The session was followed by a short drive to Yaquina Bay Marina where the hands on action began.

Once the students were comfortable with the gear, it was time to toss the traps from atop Yaquina Bay Pier that juts hundreds of yards into the bay.

The pier is open to fishing and crabbing anytime.

Students learned how to measure a crab to make certain it’s legal (only 12 male Dungeness crabs are allowed and they must be 5 ¾ inches across the back) and how to tell the difference between the two species of crab that are present in Yaquina Bay: Dungeness Crabs and Red Rock Crabs.

“We show them how to crab from the pier,” said Ford. “But we also take them out on the bay in boats to drop traps in several places that our biologists have scouted. We try to take folks to the best places in the whole bay.”

The traps are checked, the crabs were counted and then it was time to cook.
It was a fine way to round out the day’s adventure.

Each student in the class must purchase an ODFW Shellfish License.

The course costs $40 for adults, $10 for kids under 18. Students are provided with instruction, plus all of the gear including bait, traps and pfd’s.

“It’s a real good deal, added Ford. “Especially at lunchtime because no one goes away hungry from the class.”

So, what to do with the catch?

I didn’t have to travel far to discover one delicious idea!

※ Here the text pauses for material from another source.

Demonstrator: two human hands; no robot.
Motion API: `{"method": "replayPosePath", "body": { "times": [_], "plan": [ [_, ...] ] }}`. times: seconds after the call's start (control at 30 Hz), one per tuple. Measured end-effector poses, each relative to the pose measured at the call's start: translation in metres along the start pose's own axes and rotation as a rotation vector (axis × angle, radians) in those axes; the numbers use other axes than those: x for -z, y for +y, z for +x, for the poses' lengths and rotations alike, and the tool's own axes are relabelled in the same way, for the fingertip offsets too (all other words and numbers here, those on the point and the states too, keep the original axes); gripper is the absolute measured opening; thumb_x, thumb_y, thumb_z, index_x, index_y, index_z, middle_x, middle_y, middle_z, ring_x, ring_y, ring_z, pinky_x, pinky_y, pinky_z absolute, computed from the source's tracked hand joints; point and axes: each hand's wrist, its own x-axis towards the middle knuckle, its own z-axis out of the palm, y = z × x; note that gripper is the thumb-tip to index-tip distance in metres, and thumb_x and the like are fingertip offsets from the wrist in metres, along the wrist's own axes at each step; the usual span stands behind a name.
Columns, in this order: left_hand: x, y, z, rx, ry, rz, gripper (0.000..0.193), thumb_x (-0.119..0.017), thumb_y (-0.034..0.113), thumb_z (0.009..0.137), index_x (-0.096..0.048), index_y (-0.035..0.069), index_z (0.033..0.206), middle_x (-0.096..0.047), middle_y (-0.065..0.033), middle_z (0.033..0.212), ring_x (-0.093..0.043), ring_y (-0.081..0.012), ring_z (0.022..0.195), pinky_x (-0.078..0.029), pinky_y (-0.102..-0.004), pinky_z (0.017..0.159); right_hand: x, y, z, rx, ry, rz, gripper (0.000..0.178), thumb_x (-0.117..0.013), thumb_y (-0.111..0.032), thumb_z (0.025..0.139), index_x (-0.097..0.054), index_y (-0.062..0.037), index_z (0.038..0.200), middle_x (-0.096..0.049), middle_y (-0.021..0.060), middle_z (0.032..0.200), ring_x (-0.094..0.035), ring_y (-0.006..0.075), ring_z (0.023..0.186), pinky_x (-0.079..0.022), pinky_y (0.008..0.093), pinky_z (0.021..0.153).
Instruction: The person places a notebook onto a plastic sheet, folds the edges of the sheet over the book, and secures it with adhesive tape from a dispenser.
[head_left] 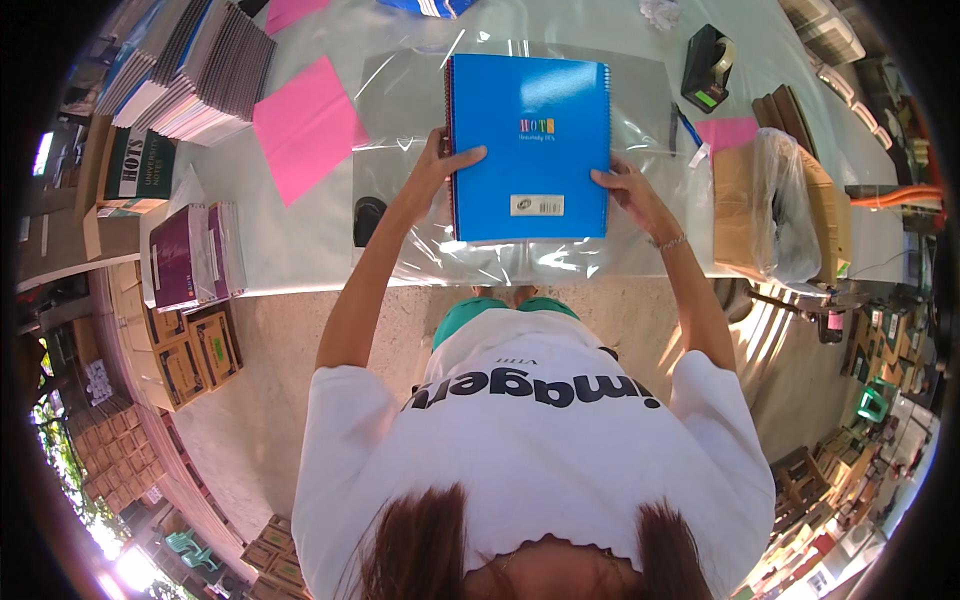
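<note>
A blue spiral notebook (530,110) is upright to my view above the table, with a small white barcode label near its lower edge. My left hand (435,175) grips its left edge, thumb on the cover and fingers hidden behind. On the opposite edge, my right hand (628,190) holds it the same way. A dark purple edge shows along the left side, so another notebook seems to lie beneath; how many are there I cannot tell. Clear plastic film (430,255) lies shiny and creased under and around the notebook.
Tall stacks of spiral notebooks (225,75) stand at the far left, purple notebooks (183,255) nearer. Pink sheets, one of them a large pink sheet (305,135), lie on the table. At right are a black tape dispenser (703,68), a blue pen (690,128) and a cardboard box (735,205).
</note>
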Motion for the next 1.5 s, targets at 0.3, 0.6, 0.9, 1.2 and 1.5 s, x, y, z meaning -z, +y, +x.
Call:
{"method": "replayPosePath", "body": {
  "times": [0.3,0.6,0.9,1.2,1.5],
  "plan": [
    [0.006,-0.018,0.033,0.133,-0.066,-0.074,0.092,-0.074,0.046,0.073,-0.034,-0.012,0.132,-0.055,-0.025,0.118,-0.056,-0.0306,0.109,-0.042,-0.036,0.097,0.0,0.012,0.028,-0.061,0.049,0.063,0.062,-0.072,-0.024,0.078,-0.048,0.0105,0.124,-0.061,0.0173,0.11,-0.06,0.0211,0.1,-0.047,0.0288,0.091],
    [0.013,-0.045,0.041,0.108,0.014,-0.016,0.079,-0.078,0.036,0.072,-0.046,-0.012,0.125,-0.059,-0.0238,0.113,-0.061,-0.0285,0.102,-0.048,-0.0358,0.091,-0.013,0.033,0.028,0.006,0.159,0.242,0.056,-0.069,-0.015,0.081,-0.048,0.01,0.127,-0.061,0.0171,0.112,-0.061,0.0217,0.099,-0.049,0.0294,0.091],
    [0.01,-0.059,0.043,0.075,0.069,-0.146,0.071,-0.078,0.037,0.071,-0.054,-0.006,0.123,-0.063,-0.0184,0.111,-0.06,-0.0254,0.103,-0.045,-0.0346,0.094,-0.012,0.041,0.027,0.084,0.171,0.254,0.06,-0.071,-0.015,0.081,-0.045,0.0101,0.129,-0.06,0.0186,0.115,-0.061,0.0228,0.1,-0.051,0.0297,0.089],
    [-0.001,-0.044,0.033,0.058,0.068,-0.269,0.065,-0.073,0.034,0.078,-0.053,-0.009,0.121,-0.062,-0.0199,0.107,-0.062,-0.0261,0.097,-0.049,-0.035,0.087,-0.018,0.042,0.025,0.082,0.21,0.303,0.057,-0.071,-0.017,0.082,-0.048,0.0078,0.128,-0.06,0.0174,0.114,-0.061,0.0223,0.1,-0.052,0.0304,0.087],
    [-0.003,-0.047,0.036,0.014,0.066,-0.333,0.064,-0.072,0.032,0.079,-0.051,-0.012,0.12,-0.063,-0.0218,0.104,-0.065,-0.0261,0.087,-0.054,-0.0341,0.077,-0.023,0.036,0.021,0.073,0.226,0.263,0.059,-0.07,-0.017,0.083,-0.046,0.0087,0.13,-0.058,0.0188,0.118,-0.06,0.024,0.103,-0.051,0.0317,0.089]
  ]
}}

Karla Steinhauser can clean and shake out the meat from a limit of crabs faster than most people can boil a pot of water. She’s that good!

“It’s like shooting a free shot through a basketball hoop,” she said with a smile. You have a certain technique and it’s the same with these – it’s a touch.”

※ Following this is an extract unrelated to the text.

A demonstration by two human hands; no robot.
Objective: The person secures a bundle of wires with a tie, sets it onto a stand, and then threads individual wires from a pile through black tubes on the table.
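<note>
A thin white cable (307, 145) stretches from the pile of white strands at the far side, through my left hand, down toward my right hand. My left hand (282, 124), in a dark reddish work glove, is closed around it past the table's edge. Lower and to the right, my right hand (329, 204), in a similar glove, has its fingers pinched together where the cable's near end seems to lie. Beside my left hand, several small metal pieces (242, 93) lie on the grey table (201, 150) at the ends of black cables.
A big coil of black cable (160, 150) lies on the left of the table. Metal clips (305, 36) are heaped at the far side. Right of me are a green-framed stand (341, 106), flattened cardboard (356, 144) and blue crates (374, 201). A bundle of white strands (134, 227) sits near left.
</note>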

Karla has that “touch” for sure; a half-century of experience will do that.

You see, back in the 1960’s “Karlas Krabs” was a fixture in the coastal village of Rockaway Beach.

“My dad always said that during the depression there were two businesses that never go broke – the beer joints and the banks – so I thought, I don’t drink, so food is the way to go because people have to eat. I wanted a business that I controlled and one where I wasn’t likely to lose my job.”

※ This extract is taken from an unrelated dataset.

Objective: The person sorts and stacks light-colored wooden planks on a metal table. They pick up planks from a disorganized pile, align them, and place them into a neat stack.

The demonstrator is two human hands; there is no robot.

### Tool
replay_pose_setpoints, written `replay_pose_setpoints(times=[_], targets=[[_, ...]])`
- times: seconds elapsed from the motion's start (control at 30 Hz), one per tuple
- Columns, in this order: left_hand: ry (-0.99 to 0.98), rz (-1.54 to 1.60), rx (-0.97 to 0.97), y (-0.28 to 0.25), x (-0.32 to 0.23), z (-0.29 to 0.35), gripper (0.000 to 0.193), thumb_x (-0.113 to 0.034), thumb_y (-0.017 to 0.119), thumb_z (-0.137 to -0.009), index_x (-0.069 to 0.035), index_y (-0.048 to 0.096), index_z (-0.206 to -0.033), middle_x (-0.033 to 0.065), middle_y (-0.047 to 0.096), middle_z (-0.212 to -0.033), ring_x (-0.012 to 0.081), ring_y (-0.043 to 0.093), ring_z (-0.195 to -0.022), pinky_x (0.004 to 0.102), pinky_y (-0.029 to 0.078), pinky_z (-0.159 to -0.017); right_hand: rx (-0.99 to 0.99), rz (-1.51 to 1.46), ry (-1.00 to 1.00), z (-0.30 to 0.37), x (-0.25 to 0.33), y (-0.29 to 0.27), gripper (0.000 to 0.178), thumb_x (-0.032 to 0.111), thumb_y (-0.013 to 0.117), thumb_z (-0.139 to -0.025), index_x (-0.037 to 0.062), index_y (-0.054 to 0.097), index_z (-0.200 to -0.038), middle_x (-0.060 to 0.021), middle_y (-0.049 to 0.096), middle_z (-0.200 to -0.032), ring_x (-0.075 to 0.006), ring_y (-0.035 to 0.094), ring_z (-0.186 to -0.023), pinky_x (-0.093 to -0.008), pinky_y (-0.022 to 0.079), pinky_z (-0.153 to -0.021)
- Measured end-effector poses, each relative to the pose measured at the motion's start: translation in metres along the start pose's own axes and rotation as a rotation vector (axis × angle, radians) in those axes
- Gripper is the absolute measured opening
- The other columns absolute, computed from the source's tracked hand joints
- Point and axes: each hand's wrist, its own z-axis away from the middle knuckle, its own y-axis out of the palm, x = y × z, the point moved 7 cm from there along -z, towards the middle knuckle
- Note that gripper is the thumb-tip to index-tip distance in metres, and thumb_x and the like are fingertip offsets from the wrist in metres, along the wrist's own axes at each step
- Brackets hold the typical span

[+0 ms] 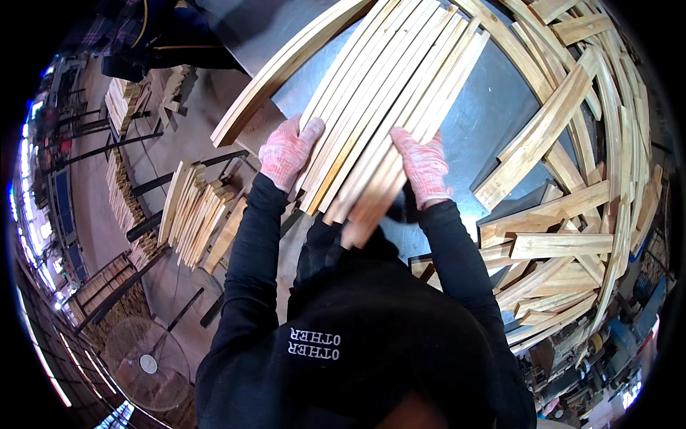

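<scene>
A row of long, pale wooden slats (379,79) lies side by side between my hands, sloping from the table toward my body. My left hand (287,149), in a pink-and-white knit glove, grips the row's left side near its close end. On the right side my right hand (425,164), gloved the same, presses with its thumb on top; its other fingers are partly hidden. The slats' near ends stand unevenly, the right ones reaching closest to my chest. Under them is a metal tabletop (486,100).
Loose boards (550,129) pile up along the table's right side. One thick board (286,68) lies left of the slats. Stacked slats (196,218) rest on a rack at left, near a round fan (148,365). Another person (161,39) stands at the far left.
</scene>
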Motion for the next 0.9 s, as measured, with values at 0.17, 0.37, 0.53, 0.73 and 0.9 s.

So, the college graduate (she attended Portland’s Washington High School and Lewis and Clark College) who double majored in Art and Biology, created a “beachy” life for herself  – one that offered independence and self-reliance.

Each week, starting in 1964, she cooked up boatloads of tasty Dungeness crabs.

Although she doesn’t cook and clean so many crabs anymore, she can still put on quite show.

She averages a cleaned and shelled crab every three minutes and it’s a marvel to watch her work.

Two years ago, she decided time had come for a change! She wanted to slow down a bit and thought it would be good to share her secrets in a new book:
“I Am Karla’s Smokehouse.”

In fact, folks will travel to Rockaway from all over to watch her when she puts on a crabbing clinic.

The photo-laden book shows and explains her varied processes of cleaning crab and smoking salmon, albacore and cod.

The photos of local, Don Best, highlight her many seafood prep techniques.

The book also offers Karla’s own colorful art that captures whimsical moments that will make you smile.

“I make myself look ridiculous with a long spiked nose and a great big belly and skinny legs. I am really a satirist and make fun of myself. It is expressing the real me to people and giving them the proper techniques. I want to be a teacher!”

Karla said that you can keep fresh crab in the refrigerator up to four days, but who in the world could ever keep it that long? Not me!

“People love to see an artist of any kind at work,” she explained. “In the food industry people also love to see how you do something and my goal is to pass on what I know to the public.”

“I always wanted to pass on what I knew to the public, which is ironic because when I was young, customers scared the dickens out of me. I was so scared of people that I asked the hired help to wait on the people. I was so shy and I had to overcome that. It took a lot of time, but eventually I did and writing a book was much the same for me; a big challenge!”

So stop in @ Karla’s Smokehouse and say “Hello!” Chances are good that Karla will be there with her friendly smile and easygoing manner as she tends the counter or the smoky fires. It’s a warm and welcome place where “class” is always in session. Karla’s is open each Tues-Sat 10-5 and the smoked fish is usually ready at 1.